CatalystCode / project-fortis-spark

A repository for all spark jobs running on fortis
MIT License
9 stars 4 forks source link
fortis spark spark-streaming

This repository is outdated and was migrated to project-fortis.




Travis CI status

project-fortis-spark

A repository for Project Fortis's data processing pipeline, built on Apache Spark.

What's this?

This project contains a Spark Streaming job that ingests data into the Fortis system. Specifically, we:

  1. Ingest data in real time from sources such as Twitter, Facebook, Online Radio, Newspapers, Instagram, TadaWeb, and so forth.
  2. Analyze and augment the raw data with intelligence like sentiment analysis, entity extraction, place recognition, or image understanding.
  3. Narrow down the stream of events based on user-defined geo-areas, target keywords and blacklisted terms.
  4. Perform trend detection and aggregate the metrics that back Project Fortis.

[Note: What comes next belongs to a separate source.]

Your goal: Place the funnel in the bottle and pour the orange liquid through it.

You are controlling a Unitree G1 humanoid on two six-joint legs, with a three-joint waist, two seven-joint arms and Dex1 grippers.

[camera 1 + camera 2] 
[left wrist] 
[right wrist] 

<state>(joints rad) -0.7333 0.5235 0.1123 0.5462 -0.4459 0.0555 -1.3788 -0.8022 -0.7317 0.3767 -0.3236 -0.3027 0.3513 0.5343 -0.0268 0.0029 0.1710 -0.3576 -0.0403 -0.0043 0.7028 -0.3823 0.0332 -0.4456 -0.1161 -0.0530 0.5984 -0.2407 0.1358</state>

At the end of the ingestion pipeline, we publish the events and various aggregations to Cassandra.

Development setup

# set up variables from deployment environment
export HA_PROGRESS_DIR="..."
export APPINSIGHTS_INSTRUMENTATIONKEY="..."
export FORTIS_FEATURE_SERVICE_HOST="..."
export FORTIS_MODELS_DIRECTORY="..."
export FORTIS_CENTRAL_ASSETS_HOST="..."
export FORTIS_SERVICEBUS_NAMESPACE="..."
export FORTIS_SERVICEBUS_CONFIG_QUEUE="..."
export FORTIS_SERVICEBUS_POLICY_NAME="..."
export FORTIS_SERVICEBUS_POLICY_KEY="..."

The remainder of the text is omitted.